__WHAT THE TASK ASKS__.
An exact transcription is needed of the lines below from the one with "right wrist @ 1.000" through the one with "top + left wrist", with no other lines and no pictures.

Segment Start: DATASET EXTRACT

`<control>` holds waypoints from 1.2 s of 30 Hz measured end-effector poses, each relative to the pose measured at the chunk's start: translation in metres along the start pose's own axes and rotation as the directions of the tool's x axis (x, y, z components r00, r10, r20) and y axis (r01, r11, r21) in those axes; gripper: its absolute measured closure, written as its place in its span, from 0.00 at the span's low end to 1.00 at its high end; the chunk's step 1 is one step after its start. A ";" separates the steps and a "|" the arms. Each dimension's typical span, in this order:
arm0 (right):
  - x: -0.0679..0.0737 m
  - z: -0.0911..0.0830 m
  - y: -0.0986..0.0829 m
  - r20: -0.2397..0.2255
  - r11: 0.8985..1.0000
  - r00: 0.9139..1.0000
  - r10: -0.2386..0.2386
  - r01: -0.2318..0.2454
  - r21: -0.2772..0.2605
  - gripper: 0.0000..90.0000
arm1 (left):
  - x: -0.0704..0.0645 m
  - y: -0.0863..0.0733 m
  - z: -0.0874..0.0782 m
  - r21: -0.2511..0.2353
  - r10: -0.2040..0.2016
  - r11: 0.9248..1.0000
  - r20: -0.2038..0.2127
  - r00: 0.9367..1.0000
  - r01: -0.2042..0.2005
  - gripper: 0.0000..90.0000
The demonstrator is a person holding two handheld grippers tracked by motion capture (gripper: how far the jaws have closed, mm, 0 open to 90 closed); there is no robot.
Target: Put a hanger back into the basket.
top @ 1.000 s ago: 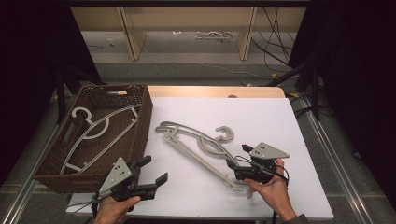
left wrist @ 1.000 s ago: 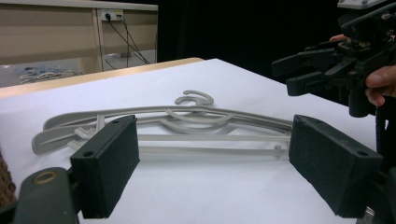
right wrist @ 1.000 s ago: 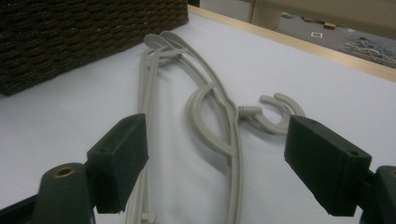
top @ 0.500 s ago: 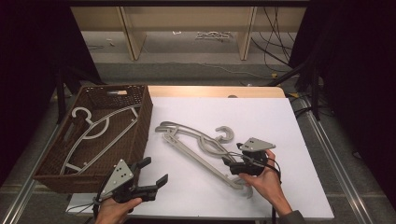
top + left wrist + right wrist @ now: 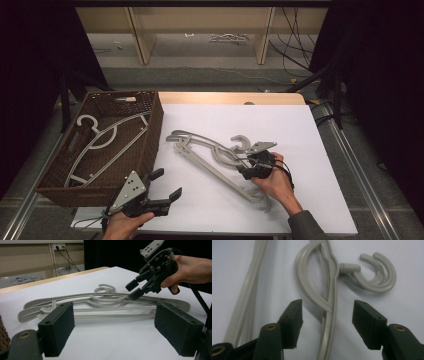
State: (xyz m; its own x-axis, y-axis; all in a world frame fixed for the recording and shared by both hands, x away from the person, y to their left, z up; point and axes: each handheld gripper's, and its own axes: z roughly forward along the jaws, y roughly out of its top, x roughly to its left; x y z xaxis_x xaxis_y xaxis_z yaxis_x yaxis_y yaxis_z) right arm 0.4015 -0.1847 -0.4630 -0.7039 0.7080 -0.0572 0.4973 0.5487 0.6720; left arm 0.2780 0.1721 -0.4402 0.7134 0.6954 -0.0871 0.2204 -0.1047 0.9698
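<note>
Several grey plastic hangers (image 5: pixel 200 150) lie stacked on the white table top, hooks (image 5: pixel 382 277) toward the middle. My right gripper (image 5: pixel 244 169) is low over the stack, just below the hooks. In the right gripper view it is open (image 5: pixel 327 306), one jaw on each side of the top hanger's arm (image 5: pixel 332 277), not touching it. My left gripper (image 5: pixel 168 183) stands open and holds nothing near the table's front edge, beside the basket. In the left gripper view (image 5: pixel 113 312) it faces the stack (image 5: pixel 105 302) and the right gripper (image 5: pixel 135 290).
A dark woven basket (image 5: pixel 156 125) stands at the table's left with one grey hanger (image 5: pixel 107 137) lying inside it. The white board (image 5: pixel 310 150) stretches right of the stack. Metal rails run along both table sides, and shelving and cables are beyond the far edge.
My right gripper has moved left and down onto the hanger stack, so its open jaws now straddle the top hanger's arm. The left gripper has hardly moved.
</note>
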 end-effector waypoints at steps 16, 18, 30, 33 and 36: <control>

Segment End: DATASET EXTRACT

__WRITTEN RESPONSE__.
right wrist @ 1.000 s ago: 
top @ 0.500 s ago: 
top + left wrist + right wrist @ now: 

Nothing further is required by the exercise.